■ **Task prompt**: Using the records below, give the number of lines where the word "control" appears, with no further output.

::: Input for this task :::

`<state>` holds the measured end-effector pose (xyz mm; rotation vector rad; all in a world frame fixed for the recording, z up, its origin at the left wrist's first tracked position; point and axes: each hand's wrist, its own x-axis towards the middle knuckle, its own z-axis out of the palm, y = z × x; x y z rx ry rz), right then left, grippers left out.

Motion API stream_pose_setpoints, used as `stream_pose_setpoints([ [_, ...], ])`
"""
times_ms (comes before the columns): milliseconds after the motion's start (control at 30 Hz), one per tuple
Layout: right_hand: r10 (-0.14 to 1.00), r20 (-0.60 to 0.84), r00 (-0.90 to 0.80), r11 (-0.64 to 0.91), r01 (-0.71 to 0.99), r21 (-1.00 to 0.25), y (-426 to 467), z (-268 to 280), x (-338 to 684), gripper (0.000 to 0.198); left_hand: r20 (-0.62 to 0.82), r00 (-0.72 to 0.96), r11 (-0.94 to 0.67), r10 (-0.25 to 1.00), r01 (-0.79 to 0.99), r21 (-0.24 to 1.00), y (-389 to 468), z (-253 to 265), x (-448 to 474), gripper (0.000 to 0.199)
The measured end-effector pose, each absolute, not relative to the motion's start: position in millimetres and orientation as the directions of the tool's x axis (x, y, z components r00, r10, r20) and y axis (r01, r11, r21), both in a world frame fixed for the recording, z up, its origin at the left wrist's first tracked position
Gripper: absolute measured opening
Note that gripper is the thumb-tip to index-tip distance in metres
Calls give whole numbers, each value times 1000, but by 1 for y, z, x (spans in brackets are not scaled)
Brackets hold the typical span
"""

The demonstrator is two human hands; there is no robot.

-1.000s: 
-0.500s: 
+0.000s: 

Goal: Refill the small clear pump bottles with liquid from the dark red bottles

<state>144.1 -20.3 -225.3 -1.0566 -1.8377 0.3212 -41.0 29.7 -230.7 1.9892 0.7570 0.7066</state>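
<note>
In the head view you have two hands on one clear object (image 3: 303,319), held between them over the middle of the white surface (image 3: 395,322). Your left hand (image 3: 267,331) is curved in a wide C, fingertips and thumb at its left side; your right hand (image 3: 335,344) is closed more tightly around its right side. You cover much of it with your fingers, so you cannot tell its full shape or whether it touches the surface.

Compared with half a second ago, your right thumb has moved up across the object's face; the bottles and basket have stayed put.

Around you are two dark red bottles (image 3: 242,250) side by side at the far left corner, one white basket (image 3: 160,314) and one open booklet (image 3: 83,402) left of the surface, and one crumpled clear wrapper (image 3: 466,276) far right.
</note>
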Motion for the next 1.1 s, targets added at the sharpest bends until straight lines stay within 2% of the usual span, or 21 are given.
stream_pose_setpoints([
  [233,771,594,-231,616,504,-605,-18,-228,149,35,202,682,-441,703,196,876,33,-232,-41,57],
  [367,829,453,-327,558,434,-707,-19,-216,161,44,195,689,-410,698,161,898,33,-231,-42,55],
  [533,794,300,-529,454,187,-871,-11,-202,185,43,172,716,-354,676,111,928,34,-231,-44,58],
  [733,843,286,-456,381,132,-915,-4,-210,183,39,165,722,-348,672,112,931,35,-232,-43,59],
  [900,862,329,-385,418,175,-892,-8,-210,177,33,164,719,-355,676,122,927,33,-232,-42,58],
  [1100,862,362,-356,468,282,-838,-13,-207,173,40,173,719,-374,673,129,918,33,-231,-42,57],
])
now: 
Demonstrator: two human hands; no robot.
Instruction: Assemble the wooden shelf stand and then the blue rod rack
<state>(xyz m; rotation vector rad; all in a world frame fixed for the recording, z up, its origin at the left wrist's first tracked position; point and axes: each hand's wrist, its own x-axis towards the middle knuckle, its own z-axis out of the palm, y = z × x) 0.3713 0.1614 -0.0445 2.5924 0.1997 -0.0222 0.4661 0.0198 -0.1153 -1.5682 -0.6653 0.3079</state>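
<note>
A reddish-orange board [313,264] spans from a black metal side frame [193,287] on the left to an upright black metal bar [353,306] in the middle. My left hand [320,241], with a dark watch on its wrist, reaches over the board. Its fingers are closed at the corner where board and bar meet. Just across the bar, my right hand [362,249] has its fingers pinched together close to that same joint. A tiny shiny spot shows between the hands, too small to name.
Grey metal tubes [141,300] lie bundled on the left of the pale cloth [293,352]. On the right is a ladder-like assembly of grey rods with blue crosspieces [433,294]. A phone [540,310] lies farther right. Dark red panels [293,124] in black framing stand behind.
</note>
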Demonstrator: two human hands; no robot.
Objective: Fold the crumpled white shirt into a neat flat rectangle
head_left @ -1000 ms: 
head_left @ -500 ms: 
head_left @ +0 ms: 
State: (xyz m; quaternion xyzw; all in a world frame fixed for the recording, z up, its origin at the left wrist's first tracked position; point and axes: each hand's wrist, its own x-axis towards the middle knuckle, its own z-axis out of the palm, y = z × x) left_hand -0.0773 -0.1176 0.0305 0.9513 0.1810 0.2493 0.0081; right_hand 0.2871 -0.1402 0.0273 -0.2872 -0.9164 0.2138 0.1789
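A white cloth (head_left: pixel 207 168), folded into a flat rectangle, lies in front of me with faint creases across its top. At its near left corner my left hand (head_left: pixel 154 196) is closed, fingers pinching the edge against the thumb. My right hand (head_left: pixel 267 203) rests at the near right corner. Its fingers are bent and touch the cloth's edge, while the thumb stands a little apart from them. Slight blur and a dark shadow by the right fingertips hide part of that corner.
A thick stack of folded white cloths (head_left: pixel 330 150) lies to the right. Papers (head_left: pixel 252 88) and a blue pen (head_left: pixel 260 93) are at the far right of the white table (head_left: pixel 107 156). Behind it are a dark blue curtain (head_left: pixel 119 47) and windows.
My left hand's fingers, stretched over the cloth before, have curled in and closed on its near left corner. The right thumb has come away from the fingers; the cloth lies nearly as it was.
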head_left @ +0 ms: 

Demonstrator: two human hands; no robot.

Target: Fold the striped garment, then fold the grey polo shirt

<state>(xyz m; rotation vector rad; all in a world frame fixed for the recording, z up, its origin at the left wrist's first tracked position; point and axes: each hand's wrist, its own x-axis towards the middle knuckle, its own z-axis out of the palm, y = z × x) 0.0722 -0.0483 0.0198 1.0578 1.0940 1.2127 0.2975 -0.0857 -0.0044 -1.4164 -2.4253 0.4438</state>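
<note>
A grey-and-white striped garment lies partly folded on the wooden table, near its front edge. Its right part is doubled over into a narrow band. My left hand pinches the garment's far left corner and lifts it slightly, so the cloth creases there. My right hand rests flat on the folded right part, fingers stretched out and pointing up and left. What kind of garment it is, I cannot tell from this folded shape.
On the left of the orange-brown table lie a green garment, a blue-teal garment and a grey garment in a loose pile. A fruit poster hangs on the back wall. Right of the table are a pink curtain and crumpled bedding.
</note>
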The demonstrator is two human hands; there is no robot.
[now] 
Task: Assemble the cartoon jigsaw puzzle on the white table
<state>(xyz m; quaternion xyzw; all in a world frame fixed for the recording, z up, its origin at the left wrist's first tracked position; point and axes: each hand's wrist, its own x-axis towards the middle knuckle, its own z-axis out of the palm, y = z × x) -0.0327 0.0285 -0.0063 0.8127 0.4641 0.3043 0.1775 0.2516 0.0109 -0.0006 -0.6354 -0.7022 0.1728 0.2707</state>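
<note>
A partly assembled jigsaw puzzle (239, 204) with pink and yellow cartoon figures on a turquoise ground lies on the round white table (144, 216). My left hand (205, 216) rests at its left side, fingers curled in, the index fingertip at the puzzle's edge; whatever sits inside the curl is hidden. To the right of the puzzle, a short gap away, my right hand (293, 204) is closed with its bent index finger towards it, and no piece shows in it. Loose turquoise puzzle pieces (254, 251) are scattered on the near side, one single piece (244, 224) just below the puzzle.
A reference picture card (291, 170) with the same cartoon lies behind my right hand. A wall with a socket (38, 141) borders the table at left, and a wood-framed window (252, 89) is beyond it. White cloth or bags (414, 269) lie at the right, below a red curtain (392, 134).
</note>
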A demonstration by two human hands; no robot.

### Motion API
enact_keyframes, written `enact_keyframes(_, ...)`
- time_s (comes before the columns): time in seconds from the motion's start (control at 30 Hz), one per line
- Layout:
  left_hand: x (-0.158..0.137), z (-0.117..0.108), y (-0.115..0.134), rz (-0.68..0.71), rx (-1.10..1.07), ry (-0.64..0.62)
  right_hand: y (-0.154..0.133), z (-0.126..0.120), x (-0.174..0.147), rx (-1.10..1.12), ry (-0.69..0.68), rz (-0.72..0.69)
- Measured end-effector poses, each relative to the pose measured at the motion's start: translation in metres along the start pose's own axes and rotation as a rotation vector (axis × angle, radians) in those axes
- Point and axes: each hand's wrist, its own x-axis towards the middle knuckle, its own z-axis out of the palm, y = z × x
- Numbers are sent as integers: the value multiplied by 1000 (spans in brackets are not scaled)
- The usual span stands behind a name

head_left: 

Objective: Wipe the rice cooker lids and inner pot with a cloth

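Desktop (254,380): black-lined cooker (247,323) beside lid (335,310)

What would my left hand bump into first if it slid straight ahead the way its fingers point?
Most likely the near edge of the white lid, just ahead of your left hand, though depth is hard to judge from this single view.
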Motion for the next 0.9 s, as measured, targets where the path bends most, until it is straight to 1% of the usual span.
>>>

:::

■ **Solution below**: 2